[tex]{( {2}^{8} \times {5}^{5} \times {19}^{0}}) ^{ - 2} \times {( \frac{ {5}^{ - 2} }{ {2}^{3} } )}^{4} \times {2}^{28} \\ \frac{(1) \times ( {5}^{ - 8}) \times ( {2}^{28} )}{ {( {2}^{8} \times {5}^{5} \times 1)} ^{2} \times ( {2}^{12}) }[/tex]
First, we see that everything is multiplied or divided, so we can combine everything into one large fraction.
We can recognize that anything with the exponent 0 equals 1, so 19^0=1.
Since (2^8 × 5^-8 × 19^0) is to the power of -2, we can change the -2 to a 2 and put it in the denominator.
When 5^-2 and 2^3 are to the power of 4, we multiply the exponents. -2 × 4 = -8 and 3 × 4 = 12, so we put 5^-8 in the numerator, and 2^12 In the denominator.

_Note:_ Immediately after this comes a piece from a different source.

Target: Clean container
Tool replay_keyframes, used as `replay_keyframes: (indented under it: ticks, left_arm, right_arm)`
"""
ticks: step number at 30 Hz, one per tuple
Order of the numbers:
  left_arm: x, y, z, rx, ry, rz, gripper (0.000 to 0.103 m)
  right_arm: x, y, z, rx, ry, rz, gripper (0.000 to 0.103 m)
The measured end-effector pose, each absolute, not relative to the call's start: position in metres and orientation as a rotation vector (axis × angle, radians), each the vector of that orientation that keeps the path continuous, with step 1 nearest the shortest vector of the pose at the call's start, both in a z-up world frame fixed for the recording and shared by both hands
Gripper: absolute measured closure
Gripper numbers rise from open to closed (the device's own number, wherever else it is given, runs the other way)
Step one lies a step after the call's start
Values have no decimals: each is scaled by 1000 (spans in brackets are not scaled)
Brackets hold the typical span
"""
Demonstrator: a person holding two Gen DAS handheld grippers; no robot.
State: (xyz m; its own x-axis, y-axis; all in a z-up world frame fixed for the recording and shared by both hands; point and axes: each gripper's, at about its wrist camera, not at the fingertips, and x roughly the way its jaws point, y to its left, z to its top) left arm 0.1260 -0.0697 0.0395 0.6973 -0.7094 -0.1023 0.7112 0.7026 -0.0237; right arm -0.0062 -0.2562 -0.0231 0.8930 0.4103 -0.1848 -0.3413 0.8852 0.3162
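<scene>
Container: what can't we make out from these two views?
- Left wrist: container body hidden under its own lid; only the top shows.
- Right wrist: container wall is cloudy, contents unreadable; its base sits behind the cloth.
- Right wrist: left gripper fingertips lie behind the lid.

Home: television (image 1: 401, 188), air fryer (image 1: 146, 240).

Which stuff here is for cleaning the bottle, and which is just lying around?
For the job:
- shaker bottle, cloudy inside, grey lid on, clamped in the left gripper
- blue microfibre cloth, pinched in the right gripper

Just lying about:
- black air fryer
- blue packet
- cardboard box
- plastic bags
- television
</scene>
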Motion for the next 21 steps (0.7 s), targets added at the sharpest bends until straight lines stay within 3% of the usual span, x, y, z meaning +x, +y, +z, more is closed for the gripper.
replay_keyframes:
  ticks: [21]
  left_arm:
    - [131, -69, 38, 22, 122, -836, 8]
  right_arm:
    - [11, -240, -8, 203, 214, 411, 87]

2^28 goes in the numerator.
[tex] \frac{ {5}^{ - 8}\times {2}^{28} }{ {2}^{16} \times {5}^{10} \times {2}^{12} } \\ \frac{ {2}^{28} }{ {2}^{28} \times {5}^{10} \times {5}^{8} } [/tex]
We can get rid of the 1s, since multiplying by 1 does not change any number.
We can factor in the exponent of 2 into (2^8 × 5^5) by multiplying 8 × 2 = 16 and 5 × 2 = 10. The new values are 2^16 and 5^10.
We can move the 5^-8 to the denominator and change it to 5^8.
We van combine 2^16 and 2^12 by adding the exponents.
[tex] \frac{1}{ {5}^{18} } \\ {5}^{ - 18} [/tex]
We can see that there is 2^28 in the numerator, and 2^28 in the denominator, so we can subtract them. Since 28 - 28 = 0, we can eliminate both of them.
We can combine 5^10 and 5^8 to get 5^18.
1 over 5^18 is also equal to 5^-18.
Depending on what your teacher is looking for, the answer is one of those two.